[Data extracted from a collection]
────────────────
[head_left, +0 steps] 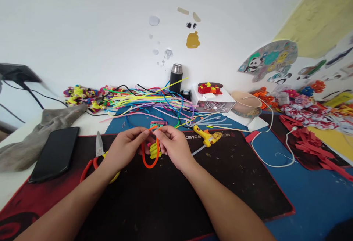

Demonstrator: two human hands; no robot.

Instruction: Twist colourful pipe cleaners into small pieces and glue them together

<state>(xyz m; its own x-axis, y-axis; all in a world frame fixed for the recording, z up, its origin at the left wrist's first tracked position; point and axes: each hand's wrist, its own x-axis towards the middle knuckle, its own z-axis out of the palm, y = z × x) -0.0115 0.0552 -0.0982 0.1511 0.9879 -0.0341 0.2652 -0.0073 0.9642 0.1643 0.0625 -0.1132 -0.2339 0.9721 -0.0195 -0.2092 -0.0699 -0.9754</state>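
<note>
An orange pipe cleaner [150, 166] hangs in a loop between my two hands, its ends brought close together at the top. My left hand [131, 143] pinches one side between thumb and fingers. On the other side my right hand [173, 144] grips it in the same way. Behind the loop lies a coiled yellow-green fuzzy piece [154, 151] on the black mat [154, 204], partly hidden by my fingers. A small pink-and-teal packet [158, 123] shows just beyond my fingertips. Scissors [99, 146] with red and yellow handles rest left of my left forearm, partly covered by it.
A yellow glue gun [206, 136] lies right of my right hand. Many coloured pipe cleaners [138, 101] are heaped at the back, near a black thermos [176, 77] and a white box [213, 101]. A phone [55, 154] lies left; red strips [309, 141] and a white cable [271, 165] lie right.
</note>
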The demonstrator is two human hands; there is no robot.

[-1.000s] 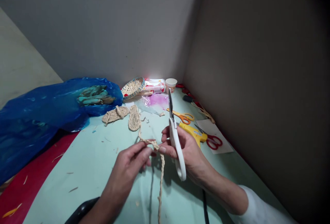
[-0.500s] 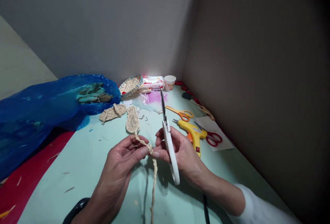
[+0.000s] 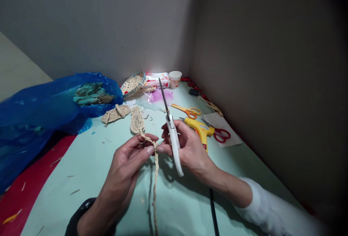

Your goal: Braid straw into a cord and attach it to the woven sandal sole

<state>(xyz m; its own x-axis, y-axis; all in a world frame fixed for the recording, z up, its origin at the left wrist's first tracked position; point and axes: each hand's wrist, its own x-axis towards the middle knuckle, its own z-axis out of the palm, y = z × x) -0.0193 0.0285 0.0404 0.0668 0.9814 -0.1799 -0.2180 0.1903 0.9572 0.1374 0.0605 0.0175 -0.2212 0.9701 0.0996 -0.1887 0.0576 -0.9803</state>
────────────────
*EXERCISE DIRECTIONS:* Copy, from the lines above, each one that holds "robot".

*SOLUTION TO THIS EXERCISE:*
Demonstrator: two human hands; no robot.
The demonstrator is two human hands; there is no robot.

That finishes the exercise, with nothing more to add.